Fernsehsender sind bereits interessiert

Stefano Gabbana kam aus der Sache nicht so elegant heraus: Als Diet Prada Dolce & Gabbana des Ideenklaus bei Gucci bezichtigten, ätzte Gabbana auf Instagram gegen das Profil. Ein klassischer PR-Bumerang, denn seine Zickigkeit machte Diet Prada erst richtig bekannt.

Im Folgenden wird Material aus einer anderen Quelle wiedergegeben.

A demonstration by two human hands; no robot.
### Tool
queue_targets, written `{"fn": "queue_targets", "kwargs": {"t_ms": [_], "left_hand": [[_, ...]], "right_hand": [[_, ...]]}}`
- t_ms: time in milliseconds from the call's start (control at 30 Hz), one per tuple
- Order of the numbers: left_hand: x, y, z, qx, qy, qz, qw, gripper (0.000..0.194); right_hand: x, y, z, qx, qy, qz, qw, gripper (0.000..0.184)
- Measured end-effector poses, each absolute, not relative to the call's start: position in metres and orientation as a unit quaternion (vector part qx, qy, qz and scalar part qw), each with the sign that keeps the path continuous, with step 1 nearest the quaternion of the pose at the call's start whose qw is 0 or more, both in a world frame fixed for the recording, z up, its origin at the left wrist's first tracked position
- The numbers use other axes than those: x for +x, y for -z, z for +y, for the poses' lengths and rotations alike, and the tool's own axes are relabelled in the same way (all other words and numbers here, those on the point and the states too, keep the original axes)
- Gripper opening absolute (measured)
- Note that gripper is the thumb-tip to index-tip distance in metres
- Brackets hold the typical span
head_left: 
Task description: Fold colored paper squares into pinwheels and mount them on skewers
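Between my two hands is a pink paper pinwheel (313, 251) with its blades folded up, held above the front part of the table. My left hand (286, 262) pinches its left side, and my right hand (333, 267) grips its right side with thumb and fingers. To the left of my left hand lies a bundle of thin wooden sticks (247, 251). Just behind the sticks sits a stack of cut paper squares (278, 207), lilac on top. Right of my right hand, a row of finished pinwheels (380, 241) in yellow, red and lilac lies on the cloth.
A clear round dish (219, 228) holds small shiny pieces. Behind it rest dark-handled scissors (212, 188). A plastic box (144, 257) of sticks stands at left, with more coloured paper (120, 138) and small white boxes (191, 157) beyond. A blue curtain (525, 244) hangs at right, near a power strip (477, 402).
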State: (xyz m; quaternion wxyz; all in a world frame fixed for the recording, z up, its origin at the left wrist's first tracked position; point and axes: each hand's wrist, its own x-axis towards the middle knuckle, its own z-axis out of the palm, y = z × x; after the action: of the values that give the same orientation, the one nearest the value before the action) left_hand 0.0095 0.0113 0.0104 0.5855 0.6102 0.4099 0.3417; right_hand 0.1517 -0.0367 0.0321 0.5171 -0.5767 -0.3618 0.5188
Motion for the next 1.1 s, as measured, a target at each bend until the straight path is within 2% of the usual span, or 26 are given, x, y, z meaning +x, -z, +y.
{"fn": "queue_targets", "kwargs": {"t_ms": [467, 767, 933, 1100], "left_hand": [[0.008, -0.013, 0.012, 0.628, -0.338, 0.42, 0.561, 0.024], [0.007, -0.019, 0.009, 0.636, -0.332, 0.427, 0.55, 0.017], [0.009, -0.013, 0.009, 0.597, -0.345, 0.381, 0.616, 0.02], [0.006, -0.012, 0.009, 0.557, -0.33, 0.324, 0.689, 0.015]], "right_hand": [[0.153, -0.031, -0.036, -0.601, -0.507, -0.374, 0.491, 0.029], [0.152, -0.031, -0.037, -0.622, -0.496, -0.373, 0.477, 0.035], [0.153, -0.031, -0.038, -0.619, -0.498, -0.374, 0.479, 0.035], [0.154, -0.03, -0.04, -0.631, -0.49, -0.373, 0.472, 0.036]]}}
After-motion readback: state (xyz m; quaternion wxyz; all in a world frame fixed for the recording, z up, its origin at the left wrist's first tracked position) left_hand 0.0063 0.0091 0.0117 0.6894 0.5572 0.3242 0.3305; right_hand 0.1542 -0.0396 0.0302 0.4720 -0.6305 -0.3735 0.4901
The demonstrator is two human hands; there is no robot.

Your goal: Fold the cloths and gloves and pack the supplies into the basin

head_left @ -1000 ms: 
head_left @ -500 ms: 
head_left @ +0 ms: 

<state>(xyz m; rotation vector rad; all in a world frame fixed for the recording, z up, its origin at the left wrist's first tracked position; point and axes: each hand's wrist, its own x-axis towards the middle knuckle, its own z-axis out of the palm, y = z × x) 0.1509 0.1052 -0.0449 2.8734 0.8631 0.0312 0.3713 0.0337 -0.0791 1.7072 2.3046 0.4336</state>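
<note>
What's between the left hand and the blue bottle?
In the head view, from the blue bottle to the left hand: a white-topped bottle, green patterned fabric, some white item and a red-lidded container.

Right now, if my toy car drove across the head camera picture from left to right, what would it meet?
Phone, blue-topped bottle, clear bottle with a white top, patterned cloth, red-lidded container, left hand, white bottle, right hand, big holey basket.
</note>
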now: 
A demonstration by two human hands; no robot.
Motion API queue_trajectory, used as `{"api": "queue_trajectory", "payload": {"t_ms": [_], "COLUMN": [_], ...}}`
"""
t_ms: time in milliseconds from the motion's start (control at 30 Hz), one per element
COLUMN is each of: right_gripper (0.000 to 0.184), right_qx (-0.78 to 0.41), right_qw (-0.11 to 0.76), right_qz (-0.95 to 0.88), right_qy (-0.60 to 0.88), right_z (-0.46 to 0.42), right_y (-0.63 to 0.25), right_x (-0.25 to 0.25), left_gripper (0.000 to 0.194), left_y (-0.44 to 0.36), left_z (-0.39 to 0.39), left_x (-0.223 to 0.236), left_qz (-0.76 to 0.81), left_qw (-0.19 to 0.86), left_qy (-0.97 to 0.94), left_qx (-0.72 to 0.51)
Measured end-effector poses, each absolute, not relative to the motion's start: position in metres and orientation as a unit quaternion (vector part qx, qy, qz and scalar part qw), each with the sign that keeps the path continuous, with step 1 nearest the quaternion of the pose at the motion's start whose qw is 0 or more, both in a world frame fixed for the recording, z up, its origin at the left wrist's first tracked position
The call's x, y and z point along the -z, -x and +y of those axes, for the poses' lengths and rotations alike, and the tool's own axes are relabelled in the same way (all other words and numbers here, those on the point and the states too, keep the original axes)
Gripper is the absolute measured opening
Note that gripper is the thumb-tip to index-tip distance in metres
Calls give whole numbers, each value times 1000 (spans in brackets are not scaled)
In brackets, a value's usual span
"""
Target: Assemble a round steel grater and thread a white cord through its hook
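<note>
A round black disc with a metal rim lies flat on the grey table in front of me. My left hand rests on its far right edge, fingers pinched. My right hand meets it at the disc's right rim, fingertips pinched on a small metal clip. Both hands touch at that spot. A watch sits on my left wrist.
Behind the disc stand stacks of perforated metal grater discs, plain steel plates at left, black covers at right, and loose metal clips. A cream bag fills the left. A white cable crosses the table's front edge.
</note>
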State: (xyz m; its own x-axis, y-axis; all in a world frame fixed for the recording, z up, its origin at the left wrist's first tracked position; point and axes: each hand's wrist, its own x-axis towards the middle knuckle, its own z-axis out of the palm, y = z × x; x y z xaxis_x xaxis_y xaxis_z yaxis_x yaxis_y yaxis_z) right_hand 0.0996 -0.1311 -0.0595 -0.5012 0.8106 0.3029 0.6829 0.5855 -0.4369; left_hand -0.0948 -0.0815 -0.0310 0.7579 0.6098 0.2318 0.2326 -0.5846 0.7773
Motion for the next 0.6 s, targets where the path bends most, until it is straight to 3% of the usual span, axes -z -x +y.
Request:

Ja, das alles ist auch sehr amüsant. Nur fragt man sich schon, wie es mit Diet Prada weitergeht - jetzt, wo das Mysterium um die Macher gelüftet ist. Liu und Schuyler sprechen in dem Porträt auf Business Of Fashion darüber, dass sie sich durchaus vorstellen könnten, auch im Fernsehen aktiv zu werden, sie seien schon von Sendern kontaktiert worden, die hätten es auf ihre "frische Stimme" abgesehen. Unter den Bedingungen des Sensationsfernsehens bräuchte man sich noch weniger Hoffnungen zu machen, dass feingeistig eine wirkliche Kopie von einer Ähnlichkeit unterschieden wird. Vor einem Diet-Prada-Tribunal möchte man sich nicht zum Spielverderber machen.

Die andere Frage ist, wie lange Prada mitmacht. Diet Prada haben sich nicht nur den Namen des Modehauses aus Mailand "geliehen", sondern verwenden auch dessen Logo. Jedes andere Label hätte längst eine Abmahnung geschickt. Prada aber lässt das New Yorker Duo vorerst machen. Der Grund hierfür könnte sein, dass Miuccia Prada von Diet Prada nichts zu befürchten hat. Tony Liu und Lindsey Schuyler nennen die Designerin ihr "Idol". In einem ihrer ersten Posts behaupteten sie, dass ein Mantel aus einer von Raf Simons designten Dior-Kollektion von Prada abgeschaut worden sei.

Vorerst hat Prada nichts gegen den Account

Miuccia Prada selbst also scheint nur die Stichwortgeberin und selbst über jeden Diebstahlverdacht erhaben zu sein. Schön für sie - trotzdem laufen die Geschäfte bei Prada seit 2014 schleppend. Vielleicht hat man in Mailand deswegen vorerst nichts gegen Diet Prada: Das Gerede über das Instagram-Profil ist inoffizielle aber dennoch willkommene PR. Prada wird über Bande mit aggressivem Humor und Hashtag-Skandalismus aufgehippt.

Nur was passiert, wenn die Dauerempörung von Diet Prada und seinen Fans irgendwann dazu führt, dass Modedesign unter Generalverdacht gerät? Wenn die Botschaft des Projekts also ist: "Ach, in der Mode wird doch sowieso alles nur geklaut." Spätestens dann säße Prada mit im Boot. Und Diet Prada würde wohl selbst das bekommen, was es vielen Designern scheinbar implizit wünscht: Post vom Anwalt.